Following the 2018 passage of a Florida constitutional amendment, the role of Miami-Dade Tax Collector transitioned from an appointed to an elected position.

On April 5, 2024, Fernandez announced his candidacy for the office of the tax collector of Miami-Dade County. He won the Republican primary against Bryan Calvo and later defeated Democratic candidate David Richardson in the general election with 55.7% of the vote.

His campaign emphasized government modernization, operational efficiency, and addressing corruption in local services. He was endorsed by public figures including Mayor Esteban Bovo, Francis Suarez, Kevin Marino Cabrera, and Rick Scott.

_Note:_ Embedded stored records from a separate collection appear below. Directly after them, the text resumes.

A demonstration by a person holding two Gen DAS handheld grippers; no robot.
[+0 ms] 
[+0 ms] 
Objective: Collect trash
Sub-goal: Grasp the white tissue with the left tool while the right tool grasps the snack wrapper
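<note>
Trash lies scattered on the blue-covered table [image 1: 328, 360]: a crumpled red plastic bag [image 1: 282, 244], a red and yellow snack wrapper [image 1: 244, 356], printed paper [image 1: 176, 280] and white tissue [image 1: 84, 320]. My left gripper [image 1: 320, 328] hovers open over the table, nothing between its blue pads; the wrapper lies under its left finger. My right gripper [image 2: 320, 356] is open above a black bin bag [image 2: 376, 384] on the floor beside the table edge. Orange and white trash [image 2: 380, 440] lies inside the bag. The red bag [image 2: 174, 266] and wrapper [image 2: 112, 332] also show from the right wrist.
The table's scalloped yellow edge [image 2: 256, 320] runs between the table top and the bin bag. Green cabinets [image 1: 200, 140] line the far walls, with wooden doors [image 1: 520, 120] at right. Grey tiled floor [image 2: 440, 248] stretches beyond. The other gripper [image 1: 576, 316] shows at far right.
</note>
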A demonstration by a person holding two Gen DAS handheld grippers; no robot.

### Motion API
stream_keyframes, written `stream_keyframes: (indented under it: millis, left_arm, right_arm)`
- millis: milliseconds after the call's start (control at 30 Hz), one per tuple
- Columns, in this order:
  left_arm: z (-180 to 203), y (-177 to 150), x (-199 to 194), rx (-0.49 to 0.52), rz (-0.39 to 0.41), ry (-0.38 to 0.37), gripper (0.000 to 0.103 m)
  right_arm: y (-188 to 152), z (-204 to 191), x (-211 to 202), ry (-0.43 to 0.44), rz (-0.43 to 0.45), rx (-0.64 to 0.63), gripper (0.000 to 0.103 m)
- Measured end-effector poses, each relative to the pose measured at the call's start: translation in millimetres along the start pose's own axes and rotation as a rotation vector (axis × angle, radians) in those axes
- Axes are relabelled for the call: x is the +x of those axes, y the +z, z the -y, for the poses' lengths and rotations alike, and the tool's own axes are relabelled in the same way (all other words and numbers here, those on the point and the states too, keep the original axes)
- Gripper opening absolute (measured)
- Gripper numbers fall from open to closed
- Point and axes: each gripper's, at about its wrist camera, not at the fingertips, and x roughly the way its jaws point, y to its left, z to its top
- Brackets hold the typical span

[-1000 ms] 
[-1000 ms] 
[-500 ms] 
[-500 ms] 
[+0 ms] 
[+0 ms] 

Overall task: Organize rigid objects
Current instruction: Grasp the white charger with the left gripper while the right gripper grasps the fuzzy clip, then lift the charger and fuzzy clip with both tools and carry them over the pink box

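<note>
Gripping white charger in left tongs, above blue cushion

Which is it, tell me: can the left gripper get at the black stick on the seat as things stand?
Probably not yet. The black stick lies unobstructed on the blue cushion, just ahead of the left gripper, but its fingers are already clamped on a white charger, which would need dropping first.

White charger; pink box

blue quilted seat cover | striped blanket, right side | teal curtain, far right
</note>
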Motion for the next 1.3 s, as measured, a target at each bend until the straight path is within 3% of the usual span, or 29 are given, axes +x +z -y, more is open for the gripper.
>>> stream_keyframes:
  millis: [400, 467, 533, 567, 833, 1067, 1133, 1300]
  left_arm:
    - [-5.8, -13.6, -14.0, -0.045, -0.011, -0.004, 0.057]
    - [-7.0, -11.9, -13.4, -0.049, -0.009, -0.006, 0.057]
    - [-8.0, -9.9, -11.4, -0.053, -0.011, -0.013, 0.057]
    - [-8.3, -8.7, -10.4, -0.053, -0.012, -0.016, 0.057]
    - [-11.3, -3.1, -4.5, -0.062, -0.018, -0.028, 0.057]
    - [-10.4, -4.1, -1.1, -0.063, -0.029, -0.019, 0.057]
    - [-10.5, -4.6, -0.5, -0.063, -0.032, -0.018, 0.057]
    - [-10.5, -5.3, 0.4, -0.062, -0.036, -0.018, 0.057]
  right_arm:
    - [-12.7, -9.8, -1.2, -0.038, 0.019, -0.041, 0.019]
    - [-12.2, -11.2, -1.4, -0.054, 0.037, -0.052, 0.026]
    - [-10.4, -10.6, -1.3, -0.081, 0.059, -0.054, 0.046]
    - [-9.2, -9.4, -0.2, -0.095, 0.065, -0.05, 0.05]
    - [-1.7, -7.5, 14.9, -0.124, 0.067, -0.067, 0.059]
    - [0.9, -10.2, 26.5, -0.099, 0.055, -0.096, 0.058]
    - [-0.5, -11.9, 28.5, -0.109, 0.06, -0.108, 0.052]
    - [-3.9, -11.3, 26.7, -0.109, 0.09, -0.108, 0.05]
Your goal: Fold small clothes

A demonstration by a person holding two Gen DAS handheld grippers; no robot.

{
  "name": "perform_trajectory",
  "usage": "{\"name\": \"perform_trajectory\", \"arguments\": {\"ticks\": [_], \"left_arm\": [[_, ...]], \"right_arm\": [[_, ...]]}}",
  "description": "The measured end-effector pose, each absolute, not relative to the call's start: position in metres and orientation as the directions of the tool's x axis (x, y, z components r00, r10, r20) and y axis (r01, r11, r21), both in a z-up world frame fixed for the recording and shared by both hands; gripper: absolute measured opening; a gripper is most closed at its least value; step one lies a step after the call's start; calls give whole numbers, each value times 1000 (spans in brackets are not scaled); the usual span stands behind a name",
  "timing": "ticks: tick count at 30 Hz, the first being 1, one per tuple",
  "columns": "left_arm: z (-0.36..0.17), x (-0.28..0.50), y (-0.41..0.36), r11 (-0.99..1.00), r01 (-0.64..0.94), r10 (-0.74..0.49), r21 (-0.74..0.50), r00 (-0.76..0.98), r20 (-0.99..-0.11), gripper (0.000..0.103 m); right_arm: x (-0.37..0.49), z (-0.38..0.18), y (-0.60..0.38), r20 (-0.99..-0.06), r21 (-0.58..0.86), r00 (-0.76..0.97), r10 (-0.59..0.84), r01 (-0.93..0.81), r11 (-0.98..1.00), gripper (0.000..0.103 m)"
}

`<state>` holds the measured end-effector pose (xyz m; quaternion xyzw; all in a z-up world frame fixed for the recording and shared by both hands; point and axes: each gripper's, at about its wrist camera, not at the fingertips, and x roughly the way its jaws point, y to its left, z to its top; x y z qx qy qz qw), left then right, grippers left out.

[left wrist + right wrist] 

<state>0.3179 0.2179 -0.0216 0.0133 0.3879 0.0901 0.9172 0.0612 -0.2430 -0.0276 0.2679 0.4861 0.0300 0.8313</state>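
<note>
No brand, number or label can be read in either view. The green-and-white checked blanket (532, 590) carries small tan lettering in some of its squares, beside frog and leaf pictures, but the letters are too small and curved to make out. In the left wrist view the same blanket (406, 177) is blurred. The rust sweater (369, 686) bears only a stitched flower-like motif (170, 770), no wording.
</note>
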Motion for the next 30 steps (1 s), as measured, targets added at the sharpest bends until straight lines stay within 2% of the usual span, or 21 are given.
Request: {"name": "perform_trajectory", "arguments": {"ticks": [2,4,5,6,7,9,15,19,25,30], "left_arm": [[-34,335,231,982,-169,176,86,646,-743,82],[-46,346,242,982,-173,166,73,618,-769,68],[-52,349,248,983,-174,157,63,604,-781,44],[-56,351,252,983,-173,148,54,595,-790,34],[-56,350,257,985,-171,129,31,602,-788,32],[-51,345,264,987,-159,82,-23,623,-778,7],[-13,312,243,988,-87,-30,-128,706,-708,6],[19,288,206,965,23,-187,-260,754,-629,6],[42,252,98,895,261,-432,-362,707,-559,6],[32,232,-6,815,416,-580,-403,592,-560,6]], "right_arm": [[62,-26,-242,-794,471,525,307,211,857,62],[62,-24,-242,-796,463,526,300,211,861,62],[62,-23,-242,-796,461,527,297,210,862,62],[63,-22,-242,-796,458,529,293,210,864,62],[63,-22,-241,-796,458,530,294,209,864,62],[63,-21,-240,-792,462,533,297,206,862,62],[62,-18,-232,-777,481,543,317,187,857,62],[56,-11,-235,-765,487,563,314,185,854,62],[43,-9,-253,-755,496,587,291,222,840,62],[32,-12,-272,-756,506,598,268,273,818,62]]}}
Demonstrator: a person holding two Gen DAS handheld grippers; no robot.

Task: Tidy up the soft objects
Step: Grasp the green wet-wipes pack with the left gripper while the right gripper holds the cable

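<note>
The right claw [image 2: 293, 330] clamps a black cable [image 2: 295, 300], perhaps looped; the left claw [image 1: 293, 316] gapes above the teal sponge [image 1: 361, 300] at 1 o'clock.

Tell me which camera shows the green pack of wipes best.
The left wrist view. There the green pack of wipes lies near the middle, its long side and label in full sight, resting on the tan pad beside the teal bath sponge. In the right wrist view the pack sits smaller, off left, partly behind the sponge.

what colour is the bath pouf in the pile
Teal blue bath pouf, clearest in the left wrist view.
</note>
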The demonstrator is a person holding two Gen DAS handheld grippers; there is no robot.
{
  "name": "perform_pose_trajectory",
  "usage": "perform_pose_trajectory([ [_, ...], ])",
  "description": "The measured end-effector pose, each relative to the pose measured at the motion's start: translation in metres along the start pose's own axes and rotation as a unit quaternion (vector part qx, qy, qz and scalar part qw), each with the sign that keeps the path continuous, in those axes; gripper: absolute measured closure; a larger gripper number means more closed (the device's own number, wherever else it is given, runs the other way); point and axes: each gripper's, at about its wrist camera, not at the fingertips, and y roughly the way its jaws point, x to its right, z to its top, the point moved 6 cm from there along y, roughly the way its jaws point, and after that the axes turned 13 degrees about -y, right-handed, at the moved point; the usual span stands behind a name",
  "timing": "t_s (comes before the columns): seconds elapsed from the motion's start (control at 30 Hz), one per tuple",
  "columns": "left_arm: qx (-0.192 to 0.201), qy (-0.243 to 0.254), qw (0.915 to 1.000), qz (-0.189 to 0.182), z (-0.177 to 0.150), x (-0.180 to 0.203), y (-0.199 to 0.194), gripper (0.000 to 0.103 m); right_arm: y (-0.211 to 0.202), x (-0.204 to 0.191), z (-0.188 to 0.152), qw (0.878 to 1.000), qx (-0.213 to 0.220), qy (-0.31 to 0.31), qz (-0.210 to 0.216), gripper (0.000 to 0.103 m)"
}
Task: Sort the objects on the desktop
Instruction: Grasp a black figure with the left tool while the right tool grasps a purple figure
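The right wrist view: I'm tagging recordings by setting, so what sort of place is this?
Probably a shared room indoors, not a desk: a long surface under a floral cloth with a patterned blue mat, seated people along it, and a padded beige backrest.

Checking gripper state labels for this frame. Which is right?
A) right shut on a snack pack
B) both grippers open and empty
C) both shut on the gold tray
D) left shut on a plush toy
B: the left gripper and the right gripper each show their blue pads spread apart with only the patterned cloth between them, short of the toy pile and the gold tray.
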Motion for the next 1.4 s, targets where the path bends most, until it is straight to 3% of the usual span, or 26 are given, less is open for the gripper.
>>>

On March 17, 2025, Fernandez announced an investigation into DMV appointment scalping in coordination with local law enforcement. The probe aimed to crack down on fraudulent resale of driver license appointments. The investigation received national attention and led to a proposed ordinance by Commissioner Kevin Marino Cabrera to criminalize appointment scalping.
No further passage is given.